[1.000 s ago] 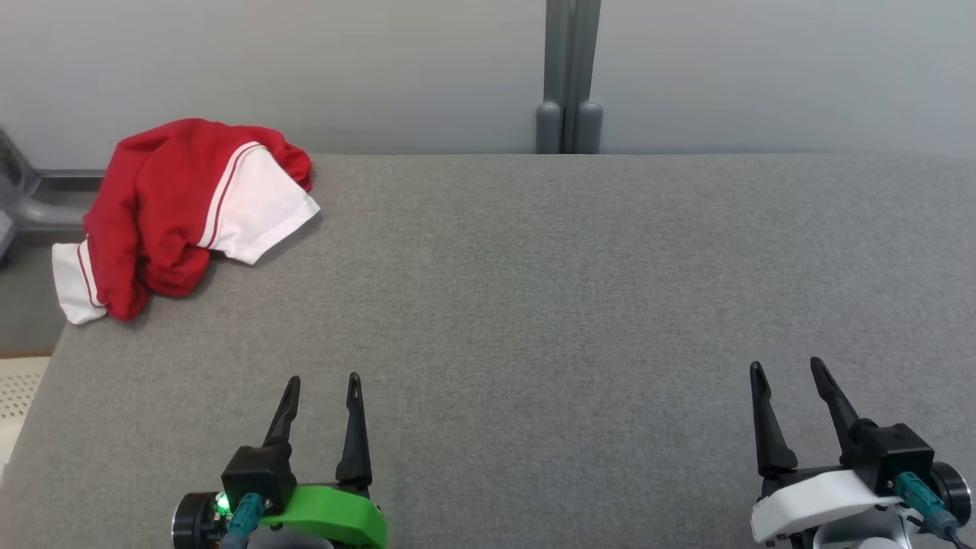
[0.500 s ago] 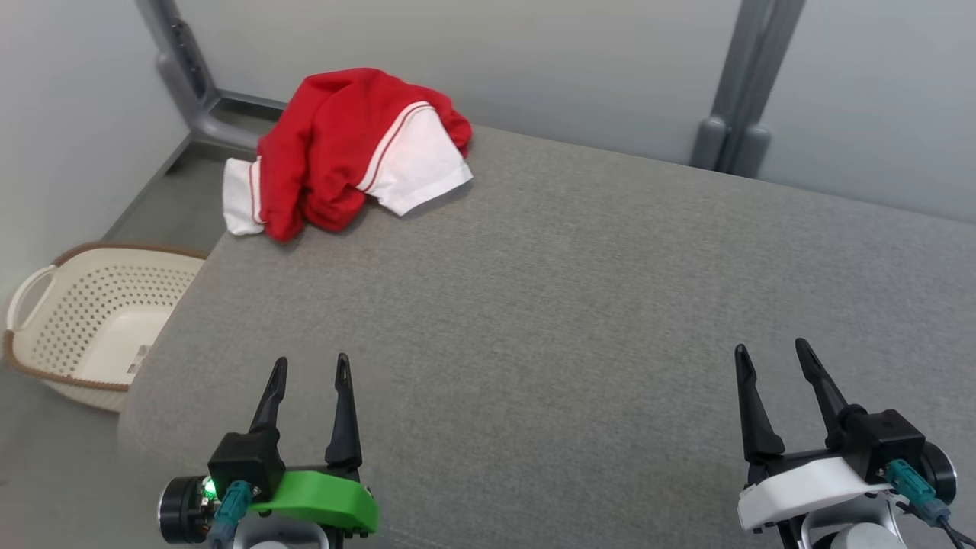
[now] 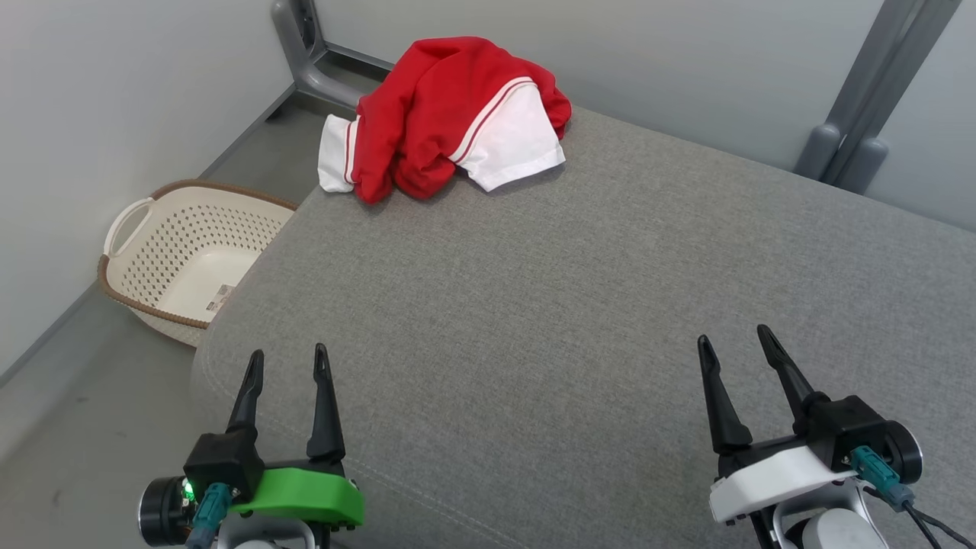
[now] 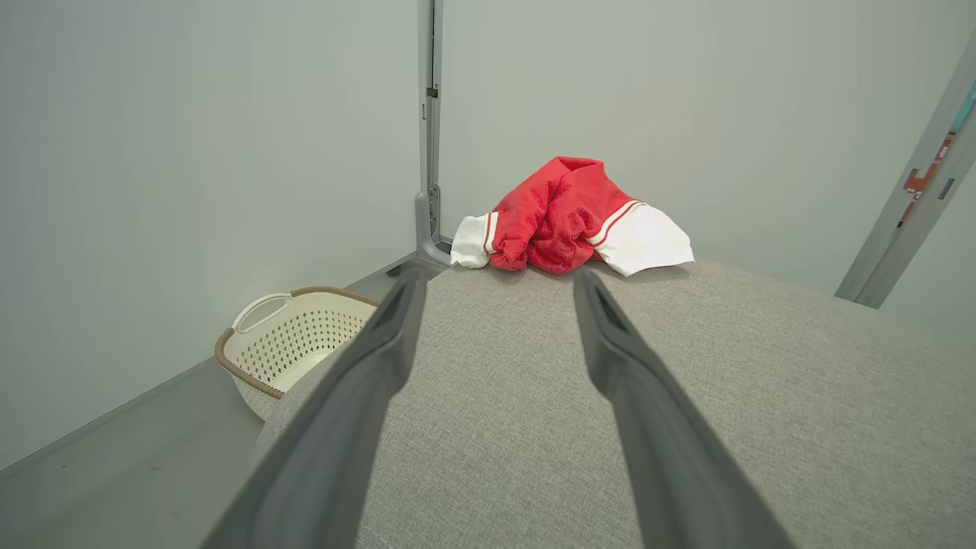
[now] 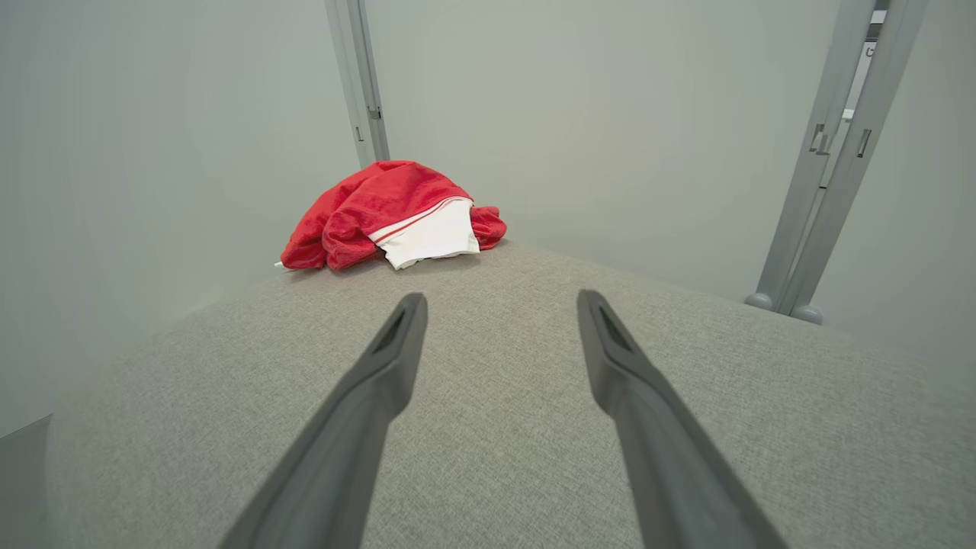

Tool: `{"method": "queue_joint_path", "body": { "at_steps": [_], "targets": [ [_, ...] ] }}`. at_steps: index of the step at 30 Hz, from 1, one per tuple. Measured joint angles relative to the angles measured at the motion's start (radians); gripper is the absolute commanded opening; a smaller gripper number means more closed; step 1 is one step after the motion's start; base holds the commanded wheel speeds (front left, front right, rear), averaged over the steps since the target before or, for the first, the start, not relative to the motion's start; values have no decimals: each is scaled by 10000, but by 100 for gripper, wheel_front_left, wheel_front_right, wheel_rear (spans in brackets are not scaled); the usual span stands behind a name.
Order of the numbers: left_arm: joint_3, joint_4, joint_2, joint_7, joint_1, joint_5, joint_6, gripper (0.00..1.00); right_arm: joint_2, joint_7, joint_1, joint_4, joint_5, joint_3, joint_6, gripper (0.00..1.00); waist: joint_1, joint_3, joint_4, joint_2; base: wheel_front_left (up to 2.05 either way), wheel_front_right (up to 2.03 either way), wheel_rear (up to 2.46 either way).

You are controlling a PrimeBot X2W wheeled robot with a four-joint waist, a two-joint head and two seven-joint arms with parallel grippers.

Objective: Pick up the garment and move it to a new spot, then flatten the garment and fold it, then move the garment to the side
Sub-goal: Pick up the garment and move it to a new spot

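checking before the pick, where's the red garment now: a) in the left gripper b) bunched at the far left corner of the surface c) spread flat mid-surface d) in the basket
b: the garment lies crumpled at the far left corner of the grey surface, apart from the basket.

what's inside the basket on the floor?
In the basket, bare perforated walls and bottom, plus a small label on the bottom. The table corner covers the basket's near edge, so that strip can't be checked.
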Motion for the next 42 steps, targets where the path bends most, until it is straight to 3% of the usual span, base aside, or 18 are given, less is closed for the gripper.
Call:
{"method": "queue_joint_path", "body": {
  "at_steps": [10,17,22,28,35,42],
  "targets": [
    [123,-29,-2,2,127,-136,-61,100,2,0,198,-209,35,-267,0,100,0,-32,-17,0,0,0,0],
    [1436,-1003,40,2,-542,-529,-224,100,6,0,-246,-805,-629,-293,2,100,0,276,-205,0,0,0,0],
    [2337,-1080,1028,-2,-2947,-155,-815,100,10,0,-765,-1074,-1189,-343,4,100,0,805,-581,0,0,0,0],
    [2366,773,2324,608,-6212,54,-1417,100,6,0,-1293,-1344,-1570,-351,4,100,0,1745,-1274,0,0,0,0],
    [2027,3605,2635,1689,-8414,-336,-1950,100,-8,0,-1682,-1634,-1728,-466,4,100,0,3126,-2263,0,0,0,0],
    [1718,5942,2782,2600,-8990,-715,-2199,100,-8,0,-2028,-1885,-1787,-600,4,100,1,4442,-3093,0,0,0,0]
  ]
}}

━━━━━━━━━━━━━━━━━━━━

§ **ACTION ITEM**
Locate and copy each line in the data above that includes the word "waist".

§ **EXPECTED ANSWER**
Order of the numbers: left_arm: joint_3, joint_4, joint_2, joint_7, joint_1, joint_5, joint_6, gripper (0.00..1.00); right_arm: joint_2, joint_7, joint_1, joint_4, joint_5, joint_3, joint_6, gripper (0.00..1.00); waist: joint_1, joint_3, joint_4, joint_2; base: wheel_front_left (up to 2.05 either way), wheel_front_right (up to 2.03 either way), wheel_rear (up to 2.46 either way).
You are controlling a PrimeBot X2W wheeled robot with a four-joint waist, a two-joint head and two seven-joint arms with parallel grippers.

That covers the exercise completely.